Dr. Felmlee has been studying transporters for the past nine years. This research builds on her previous research of monocarboxylate transporter 1 (MCT1). In her previous research studies, Dr. Felmlee has investigated the behavior of this transporter in the kidney and liver. She shares, “The pediatric part honestly came from my kids,” said Dr. Femlee. “As parents, we want to figure out how kids work.”
“The overall objective of this study is to investigate the maturation and spatial expression of intestinal MCT1 in obesity to improve our understanding of its developmental regulation,” Dr. Felmlee said. She will use the $10,000 in funding from the award to investigate how MCT1 behaves in different regions of the intestine. Throughout the research process she will be assisted by Michael Ng ’20.

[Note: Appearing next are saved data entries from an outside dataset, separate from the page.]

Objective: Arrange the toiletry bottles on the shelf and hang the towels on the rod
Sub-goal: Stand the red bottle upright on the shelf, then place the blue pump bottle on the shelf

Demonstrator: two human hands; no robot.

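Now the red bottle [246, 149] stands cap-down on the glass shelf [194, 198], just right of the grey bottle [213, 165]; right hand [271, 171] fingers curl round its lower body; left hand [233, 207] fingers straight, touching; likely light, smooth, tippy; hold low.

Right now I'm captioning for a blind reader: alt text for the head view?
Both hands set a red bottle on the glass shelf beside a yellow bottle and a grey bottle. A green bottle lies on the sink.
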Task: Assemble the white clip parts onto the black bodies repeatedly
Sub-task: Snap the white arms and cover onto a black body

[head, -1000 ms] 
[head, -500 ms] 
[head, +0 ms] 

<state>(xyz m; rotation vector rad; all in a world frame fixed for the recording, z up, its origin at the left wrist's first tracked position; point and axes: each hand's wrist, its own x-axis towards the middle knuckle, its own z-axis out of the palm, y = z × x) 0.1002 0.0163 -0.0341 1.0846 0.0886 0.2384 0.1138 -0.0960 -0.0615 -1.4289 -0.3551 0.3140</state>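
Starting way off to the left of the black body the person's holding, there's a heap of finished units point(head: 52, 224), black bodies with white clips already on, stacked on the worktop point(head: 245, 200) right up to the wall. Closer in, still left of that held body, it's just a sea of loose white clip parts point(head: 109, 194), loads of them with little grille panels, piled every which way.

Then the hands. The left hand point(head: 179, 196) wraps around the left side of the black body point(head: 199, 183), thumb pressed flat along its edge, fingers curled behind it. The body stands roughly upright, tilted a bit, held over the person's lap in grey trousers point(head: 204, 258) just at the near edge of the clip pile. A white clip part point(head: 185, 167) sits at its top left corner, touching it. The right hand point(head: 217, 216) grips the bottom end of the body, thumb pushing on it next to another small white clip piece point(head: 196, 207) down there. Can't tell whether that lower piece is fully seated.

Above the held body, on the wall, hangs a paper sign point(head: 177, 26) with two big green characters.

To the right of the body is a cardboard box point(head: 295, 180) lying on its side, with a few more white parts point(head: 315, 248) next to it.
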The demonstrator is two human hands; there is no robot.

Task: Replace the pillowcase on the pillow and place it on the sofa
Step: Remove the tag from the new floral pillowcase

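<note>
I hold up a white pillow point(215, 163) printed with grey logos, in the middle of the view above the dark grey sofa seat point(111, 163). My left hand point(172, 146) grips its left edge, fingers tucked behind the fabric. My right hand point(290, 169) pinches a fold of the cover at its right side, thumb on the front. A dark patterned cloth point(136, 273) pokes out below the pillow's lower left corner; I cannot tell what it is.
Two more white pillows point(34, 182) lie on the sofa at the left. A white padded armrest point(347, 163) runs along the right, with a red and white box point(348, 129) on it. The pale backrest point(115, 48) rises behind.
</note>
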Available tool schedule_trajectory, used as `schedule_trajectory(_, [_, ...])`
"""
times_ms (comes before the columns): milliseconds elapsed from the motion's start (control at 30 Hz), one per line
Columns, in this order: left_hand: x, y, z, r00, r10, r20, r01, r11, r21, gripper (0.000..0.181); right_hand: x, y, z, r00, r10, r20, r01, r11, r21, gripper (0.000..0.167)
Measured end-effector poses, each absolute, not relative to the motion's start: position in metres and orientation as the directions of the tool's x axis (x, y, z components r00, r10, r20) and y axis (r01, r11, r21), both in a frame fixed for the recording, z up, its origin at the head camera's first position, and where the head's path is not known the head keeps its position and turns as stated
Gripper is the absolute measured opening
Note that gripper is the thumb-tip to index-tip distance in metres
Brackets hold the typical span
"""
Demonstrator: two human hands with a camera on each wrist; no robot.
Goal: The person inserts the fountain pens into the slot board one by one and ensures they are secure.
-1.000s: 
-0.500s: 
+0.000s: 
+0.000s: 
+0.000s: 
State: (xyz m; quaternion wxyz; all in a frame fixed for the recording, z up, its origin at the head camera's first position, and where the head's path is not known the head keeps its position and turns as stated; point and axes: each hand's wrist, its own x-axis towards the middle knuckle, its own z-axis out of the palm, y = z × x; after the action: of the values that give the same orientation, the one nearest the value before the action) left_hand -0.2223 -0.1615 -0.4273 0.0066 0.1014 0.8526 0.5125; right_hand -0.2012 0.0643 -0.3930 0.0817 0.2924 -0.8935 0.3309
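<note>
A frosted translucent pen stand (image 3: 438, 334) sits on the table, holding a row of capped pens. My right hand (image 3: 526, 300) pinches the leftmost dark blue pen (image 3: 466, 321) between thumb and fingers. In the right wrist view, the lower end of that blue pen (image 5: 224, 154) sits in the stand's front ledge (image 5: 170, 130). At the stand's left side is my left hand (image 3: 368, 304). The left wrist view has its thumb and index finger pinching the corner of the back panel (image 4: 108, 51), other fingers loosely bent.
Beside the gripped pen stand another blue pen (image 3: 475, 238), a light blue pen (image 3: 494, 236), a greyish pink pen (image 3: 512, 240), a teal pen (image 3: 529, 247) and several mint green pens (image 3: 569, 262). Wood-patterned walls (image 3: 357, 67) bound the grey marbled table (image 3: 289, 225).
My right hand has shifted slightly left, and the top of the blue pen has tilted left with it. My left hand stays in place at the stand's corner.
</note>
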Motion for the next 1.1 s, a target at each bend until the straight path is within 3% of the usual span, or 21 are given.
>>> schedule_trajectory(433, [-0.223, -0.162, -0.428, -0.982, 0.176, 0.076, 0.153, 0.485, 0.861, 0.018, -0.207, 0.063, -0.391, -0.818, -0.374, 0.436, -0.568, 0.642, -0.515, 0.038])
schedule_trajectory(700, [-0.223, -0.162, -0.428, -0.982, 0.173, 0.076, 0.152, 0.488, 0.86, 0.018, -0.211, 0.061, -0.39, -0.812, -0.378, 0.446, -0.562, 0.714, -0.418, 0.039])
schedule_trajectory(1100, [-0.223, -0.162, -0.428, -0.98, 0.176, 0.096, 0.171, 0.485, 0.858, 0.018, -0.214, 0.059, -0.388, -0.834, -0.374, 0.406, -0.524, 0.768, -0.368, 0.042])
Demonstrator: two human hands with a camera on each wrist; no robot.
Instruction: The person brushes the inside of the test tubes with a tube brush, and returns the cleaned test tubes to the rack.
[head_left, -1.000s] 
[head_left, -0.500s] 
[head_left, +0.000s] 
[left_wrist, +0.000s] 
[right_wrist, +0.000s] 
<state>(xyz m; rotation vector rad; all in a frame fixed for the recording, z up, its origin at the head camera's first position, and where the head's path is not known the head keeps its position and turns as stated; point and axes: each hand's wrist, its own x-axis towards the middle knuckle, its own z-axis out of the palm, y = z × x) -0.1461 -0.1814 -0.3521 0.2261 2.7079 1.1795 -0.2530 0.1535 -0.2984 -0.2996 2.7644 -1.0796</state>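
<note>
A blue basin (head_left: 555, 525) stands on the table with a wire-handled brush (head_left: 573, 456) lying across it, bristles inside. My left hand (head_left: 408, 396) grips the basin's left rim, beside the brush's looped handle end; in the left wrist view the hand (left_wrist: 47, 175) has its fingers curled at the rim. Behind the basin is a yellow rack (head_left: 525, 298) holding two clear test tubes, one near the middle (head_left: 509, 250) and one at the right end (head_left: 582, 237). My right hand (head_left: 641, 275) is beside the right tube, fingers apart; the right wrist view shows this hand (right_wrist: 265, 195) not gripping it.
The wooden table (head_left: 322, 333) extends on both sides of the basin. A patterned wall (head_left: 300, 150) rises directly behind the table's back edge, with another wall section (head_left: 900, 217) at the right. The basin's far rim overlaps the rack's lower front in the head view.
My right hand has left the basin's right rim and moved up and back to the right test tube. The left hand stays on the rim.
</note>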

She explains that the International Transporter Consortium identified the need for additional research on MCT1. “Monocarboxylate transporters are involved in intestinal drug absorption, yet maturation and spatial expression data are lacking in the literature,” Dr. Felmlee said.
In addition to a patient’s age, obesity could affect drug pharmacokinetics and toxicity. She elaborates, “Alterations in drug absorption, distribution, metabolism and elimination (ADME) due to physiological changes resulting from childhood obesity can influence drug exposure leading to lack of efficacy or toxicity. Physiological alterations in obesity include changes in the expression of drug transporter and metabolic enzymes leading to altered liver function, kidney function and intestinal absorption.”
“The prevalence of childhood obesity has reached epidemic proportions, with 42 million children worldwide under the age of five considered overweight,” Dr. Felmlee explains. “Obese children are more likely to require pharmacotherapy, so it is crucial to optimize therapeutic interventions to avoid lack of efficacy or toxicity.”
The goal of this study is to contribute to the understanding of MCT1 so that health care providers can optimize therapeutic strategies in obese pediatric patients by accounting for variations in drug absorption. In addition, a greater understanding of transporters can pave the way for personalized treatment plans for both normal weight and obese pediatric patients. Dr. Felmlee believes that understanding MCT1 “is one small piece” in the development of personalized medicine. “Give them an optimized therapy, the right treatment at the right time,” Dr. Felmlee said.
This grant holds special significance as this is the first external funding Dr. Felmlee has received. The AACP New Investigator Award is tailored to pharmacy faculty who are at the start of their career as researchers. She shares what receiving this grant means to her personally: “It’s a confidence booster. Putting together a grant proposal is difficult and time consuming.” Being awarded the NIA is “validation that someone believes in the research you are doing and believes in you as a researcher.”
Since joining the Pacific faculty in 2015, Dr. Felmlee has found the atmosphere of the School to be supportive and encouraging. She appreciates the friendly, collaborative environment, as well as their balanced approach to teaching and research. She elaborates, “We are really well balanced. I feel supported to teach and given the time and resources to pursue research.” She shares a memory of an interaction with Dean Phillip Oppenheimer, PharmD, where he acknowledged one of her recent accomplishments. “Dean Oppenheimer saw me washing out my coffee mug and congratulated me,” Dr. Felmlee said. “I love those little things.”